Well, we tried to keep the services running despite all the difficulties. We are a big organization that has about a hundred staff members, and we wanted to make sure that at all times there was someone who could, for example, give medication to patients or receive someone who is in need of emergency intervention.

At the same time, we have a toll-free line that we tried to continue to operate. We were also connecting or forwarding the calls to our partner organizations in the West Bank. For example, the counselling service was available, and we were opening the clinics whenever there was a chance—not the one in Gaza City, unfortunately, but the one in Deir al-Balah and the one in Khan Younis, until the situation got worse in Khan Younis. And since January we have stopped working from Khan Younis, but we started to work in Rafah in February.

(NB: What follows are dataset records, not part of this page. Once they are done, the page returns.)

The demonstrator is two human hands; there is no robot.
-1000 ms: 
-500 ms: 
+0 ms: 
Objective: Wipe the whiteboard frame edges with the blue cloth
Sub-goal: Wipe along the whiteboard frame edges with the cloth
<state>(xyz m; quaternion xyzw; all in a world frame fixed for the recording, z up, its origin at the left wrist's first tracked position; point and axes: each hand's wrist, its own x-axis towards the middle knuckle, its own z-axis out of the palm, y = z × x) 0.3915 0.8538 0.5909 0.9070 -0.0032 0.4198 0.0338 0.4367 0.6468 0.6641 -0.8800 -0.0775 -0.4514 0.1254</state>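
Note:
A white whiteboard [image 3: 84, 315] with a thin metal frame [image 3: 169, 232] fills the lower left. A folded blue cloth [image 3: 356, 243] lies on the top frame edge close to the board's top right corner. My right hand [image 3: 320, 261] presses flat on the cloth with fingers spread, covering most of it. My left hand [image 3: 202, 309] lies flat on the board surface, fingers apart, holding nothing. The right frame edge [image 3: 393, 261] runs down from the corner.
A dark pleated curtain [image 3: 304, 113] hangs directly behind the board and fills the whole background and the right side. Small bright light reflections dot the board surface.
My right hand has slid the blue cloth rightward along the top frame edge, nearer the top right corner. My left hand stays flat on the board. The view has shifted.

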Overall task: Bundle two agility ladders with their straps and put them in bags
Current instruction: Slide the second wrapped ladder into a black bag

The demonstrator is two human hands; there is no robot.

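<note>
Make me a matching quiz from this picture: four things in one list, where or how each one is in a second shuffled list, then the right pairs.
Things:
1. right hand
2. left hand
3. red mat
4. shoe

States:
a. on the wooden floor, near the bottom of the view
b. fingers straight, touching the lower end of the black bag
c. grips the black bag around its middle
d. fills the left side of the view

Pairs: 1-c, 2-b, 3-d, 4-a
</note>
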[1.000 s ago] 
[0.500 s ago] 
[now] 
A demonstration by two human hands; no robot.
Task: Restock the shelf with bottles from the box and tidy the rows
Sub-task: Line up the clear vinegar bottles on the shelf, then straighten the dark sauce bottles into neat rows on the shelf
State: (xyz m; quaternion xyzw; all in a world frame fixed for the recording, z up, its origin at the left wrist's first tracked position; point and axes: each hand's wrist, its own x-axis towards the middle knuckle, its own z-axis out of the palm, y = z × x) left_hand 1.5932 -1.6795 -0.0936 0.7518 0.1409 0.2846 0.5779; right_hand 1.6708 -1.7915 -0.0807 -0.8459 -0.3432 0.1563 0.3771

The other difficulty was the availability of medicine, because we used to procure medications from pharmaceutical warehouses, and those warehouses were not capable of bringing in any medication for the past six months. We tried to ask international organizations to help. We received other medications from the W.H.O. last week. We are still lacking different types that we hope we’ll be able to receive in the coming months.

One of the difficulties was to continue making the drugs available for mental-health patients or psychiatric patients who are in need of them. It’s lifesaving if you keep the medications available for many of those patients. We tried to do that, and we managed to with some success, but it was not an easy job at all. Most of our staff members are internally displaced. Some of them live in tents, some of them live in shelters, but we are trying one way or another to manage. About a month ago, we also started to visit the shelters to provide psychological first aid and to try to meet children to give them some little gifts. Encourage them to draw, encourage them to have some fun. We are trying. We are successful to some extent, but, again, the conditions we’re working under are not the best.